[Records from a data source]
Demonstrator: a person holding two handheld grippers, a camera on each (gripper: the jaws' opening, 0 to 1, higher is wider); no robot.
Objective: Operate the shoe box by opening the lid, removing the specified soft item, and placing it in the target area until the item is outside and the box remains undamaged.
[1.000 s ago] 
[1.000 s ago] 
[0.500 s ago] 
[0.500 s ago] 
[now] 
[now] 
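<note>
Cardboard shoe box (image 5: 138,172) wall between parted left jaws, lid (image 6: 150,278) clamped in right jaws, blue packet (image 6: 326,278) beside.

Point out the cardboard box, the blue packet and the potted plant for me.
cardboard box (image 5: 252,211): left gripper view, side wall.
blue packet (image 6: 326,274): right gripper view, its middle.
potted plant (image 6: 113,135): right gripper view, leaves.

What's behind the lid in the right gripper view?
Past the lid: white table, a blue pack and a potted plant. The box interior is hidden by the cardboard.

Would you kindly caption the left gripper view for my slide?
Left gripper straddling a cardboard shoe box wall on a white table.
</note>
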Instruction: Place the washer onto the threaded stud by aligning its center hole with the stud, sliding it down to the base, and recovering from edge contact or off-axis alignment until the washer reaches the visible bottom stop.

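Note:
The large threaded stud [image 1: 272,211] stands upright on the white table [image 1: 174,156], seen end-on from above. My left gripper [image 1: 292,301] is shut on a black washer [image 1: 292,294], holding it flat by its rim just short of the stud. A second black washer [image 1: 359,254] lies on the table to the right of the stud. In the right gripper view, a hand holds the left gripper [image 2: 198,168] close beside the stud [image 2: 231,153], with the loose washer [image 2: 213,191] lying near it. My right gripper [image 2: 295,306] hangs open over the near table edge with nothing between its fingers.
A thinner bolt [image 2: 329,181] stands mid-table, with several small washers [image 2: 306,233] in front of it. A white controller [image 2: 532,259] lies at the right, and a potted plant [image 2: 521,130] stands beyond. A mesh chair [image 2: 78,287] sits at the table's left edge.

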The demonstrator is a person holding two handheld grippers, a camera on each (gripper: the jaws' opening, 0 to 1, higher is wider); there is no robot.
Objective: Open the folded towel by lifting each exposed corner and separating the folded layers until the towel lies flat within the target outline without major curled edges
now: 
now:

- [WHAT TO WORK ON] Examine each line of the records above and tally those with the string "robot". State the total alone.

- [RESPONSE] 2